Pakatan Rakyat’s administration requires checks and balances like everyone else, and time will tell if BN is right. There really is nothing wrong in a pot calling the kettle black (if the kettle is really black) – provided the pot is in the process of scrubbing itself clean.
Wanted – suggestions on solving the public transport predicament
What are your public transport woes, and do you have suggestions on how to make it better? Working Group on Public Transportation in Malaysia (KKPAM) wants to hear from you! The National Forum on Public Transport tomorrow invites commuters to board the platform to voice their grievances and give their views on how to overhaul the public transport system.
Representatives from the Petaling Jaya City Council, the Town and Country Planning Department and the Land Public Transport Commission (Spad) have confirmed their attendance. Seize the chance to say your piece – the National Forum will be held at the Petaling Jaya Community Library, 3 November, from 8.40am to 4pm.
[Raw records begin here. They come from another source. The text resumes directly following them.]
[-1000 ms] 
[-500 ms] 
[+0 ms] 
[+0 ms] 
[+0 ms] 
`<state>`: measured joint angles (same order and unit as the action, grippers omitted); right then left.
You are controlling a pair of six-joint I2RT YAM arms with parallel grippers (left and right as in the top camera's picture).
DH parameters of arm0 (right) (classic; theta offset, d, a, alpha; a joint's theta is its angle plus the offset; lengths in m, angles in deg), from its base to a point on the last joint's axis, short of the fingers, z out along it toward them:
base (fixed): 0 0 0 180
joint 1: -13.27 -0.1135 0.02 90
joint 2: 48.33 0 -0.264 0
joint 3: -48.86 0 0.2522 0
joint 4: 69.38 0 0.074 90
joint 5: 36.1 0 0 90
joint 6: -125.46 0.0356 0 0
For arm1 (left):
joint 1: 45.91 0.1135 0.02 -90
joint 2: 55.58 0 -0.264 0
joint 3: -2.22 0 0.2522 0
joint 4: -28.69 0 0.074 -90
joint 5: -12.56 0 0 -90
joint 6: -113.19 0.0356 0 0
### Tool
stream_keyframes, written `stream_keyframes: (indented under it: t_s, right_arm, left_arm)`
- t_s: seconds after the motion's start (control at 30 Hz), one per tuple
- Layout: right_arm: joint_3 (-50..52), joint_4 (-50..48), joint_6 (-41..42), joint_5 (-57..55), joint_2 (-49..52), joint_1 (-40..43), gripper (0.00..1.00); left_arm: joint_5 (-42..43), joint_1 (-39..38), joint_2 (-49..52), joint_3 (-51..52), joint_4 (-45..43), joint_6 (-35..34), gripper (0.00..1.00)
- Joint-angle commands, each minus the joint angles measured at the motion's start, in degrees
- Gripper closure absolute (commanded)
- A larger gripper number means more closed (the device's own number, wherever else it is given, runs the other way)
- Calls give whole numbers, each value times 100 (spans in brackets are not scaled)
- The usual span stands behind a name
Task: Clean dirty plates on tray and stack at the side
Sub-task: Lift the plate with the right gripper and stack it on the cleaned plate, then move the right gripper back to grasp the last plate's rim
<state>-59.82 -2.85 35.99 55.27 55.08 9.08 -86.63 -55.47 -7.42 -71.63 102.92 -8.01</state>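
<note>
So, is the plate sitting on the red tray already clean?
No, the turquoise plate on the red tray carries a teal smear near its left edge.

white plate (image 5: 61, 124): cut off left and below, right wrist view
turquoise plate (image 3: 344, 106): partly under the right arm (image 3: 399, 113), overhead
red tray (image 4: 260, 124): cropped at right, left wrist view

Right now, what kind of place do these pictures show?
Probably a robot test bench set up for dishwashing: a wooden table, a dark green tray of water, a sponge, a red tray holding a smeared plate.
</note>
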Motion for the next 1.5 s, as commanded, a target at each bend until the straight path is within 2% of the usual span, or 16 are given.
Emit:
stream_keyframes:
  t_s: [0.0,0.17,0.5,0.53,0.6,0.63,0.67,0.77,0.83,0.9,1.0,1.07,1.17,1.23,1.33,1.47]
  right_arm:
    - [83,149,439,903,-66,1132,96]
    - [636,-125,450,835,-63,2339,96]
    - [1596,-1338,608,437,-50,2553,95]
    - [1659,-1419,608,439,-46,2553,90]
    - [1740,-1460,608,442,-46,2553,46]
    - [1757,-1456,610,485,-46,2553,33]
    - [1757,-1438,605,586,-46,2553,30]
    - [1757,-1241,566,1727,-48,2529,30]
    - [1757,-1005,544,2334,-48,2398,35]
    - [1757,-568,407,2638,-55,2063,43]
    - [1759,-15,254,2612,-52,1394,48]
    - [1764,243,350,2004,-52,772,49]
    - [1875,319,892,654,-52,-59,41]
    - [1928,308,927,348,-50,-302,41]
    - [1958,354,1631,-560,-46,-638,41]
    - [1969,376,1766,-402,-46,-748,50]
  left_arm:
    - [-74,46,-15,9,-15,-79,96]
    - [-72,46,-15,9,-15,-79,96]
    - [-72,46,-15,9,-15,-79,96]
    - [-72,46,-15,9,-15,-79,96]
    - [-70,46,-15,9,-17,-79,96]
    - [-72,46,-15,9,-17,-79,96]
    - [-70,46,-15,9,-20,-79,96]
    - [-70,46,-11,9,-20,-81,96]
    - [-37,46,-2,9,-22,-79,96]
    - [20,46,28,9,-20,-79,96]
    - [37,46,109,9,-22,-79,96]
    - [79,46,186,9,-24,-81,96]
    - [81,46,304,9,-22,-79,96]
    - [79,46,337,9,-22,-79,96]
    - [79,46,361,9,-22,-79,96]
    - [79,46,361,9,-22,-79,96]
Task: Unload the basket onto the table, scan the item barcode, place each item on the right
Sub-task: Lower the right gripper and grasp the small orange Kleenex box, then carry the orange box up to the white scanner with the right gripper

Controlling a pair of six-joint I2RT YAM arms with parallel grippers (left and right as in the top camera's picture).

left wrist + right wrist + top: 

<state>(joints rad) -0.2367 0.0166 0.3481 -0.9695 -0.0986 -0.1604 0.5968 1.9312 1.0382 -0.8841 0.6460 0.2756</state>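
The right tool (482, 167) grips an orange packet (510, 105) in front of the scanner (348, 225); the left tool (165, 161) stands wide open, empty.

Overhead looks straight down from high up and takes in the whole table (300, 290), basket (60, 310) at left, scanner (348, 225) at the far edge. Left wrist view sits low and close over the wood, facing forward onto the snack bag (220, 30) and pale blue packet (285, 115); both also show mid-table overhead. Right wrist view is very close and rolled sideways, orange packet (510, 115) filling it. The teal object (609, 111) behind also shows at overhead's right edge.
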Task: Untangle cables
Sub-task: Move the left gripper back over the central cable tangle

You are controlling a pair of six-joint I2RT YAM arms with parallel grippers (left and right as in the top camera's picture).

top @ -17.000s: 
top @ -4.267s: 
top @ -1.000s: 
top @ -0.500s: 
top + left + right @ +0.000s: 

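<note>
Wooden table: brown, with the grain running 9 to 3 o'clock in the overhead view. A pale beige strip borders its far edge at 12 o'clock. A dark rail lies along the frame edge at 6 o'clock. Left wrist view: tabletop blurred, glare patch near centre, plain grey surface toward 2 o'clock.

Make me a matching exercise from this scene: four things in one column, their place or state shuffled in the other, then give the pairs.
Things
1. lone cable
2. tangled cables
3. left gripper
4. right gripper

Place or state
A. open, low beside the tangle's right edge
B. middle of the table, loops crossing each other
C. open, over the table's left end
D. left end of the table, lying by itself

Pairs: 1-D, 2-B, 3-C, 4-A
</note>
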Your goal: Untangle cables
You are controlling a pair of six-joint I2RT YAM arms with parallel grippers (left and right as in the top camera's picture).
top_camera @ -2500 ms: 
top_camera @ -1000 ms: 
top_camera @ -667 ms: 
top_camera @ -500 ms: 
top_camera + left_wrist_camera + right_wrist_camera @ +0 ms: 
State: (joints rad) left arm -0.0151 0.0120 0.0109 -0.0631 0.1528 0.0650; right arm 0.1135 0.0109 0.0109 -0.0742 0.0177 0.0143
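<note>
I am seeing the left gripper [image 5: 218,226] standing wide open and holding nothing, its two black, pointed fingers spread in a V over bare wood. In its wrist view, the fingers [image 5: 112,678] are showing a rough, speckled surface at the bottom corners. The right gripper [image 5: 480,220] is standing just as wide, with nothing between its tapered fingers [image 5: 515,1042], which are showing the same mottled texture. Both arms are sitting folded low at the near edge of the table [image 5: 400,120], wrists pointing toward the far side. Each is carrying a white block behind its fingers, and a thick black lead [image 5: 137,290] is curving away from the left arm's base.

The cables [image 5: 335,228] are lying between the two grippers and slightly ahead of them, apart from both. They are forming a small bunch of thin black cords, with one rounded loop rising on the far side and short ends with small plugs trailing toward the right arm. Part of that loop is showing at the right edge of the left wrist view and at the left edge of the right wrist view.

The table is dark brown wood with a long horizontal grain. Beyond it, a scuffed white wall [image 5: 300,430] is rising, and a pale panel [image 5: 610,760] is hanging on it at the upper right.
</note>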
Why ‘Rojak’? Disparate flavours and textures come together in a harmonious mix to make this delicious but underrated concoction. Our Rojak weekly is much like this mix, making sense of the noise of daily newsflow and politicking.
It is also our ultimate dream that our multi-ethnic melange of communities can be made richer within the unique ‘sauce’ that is Malaysia. Let’s take pride in the ‘rojakness’ of our nation!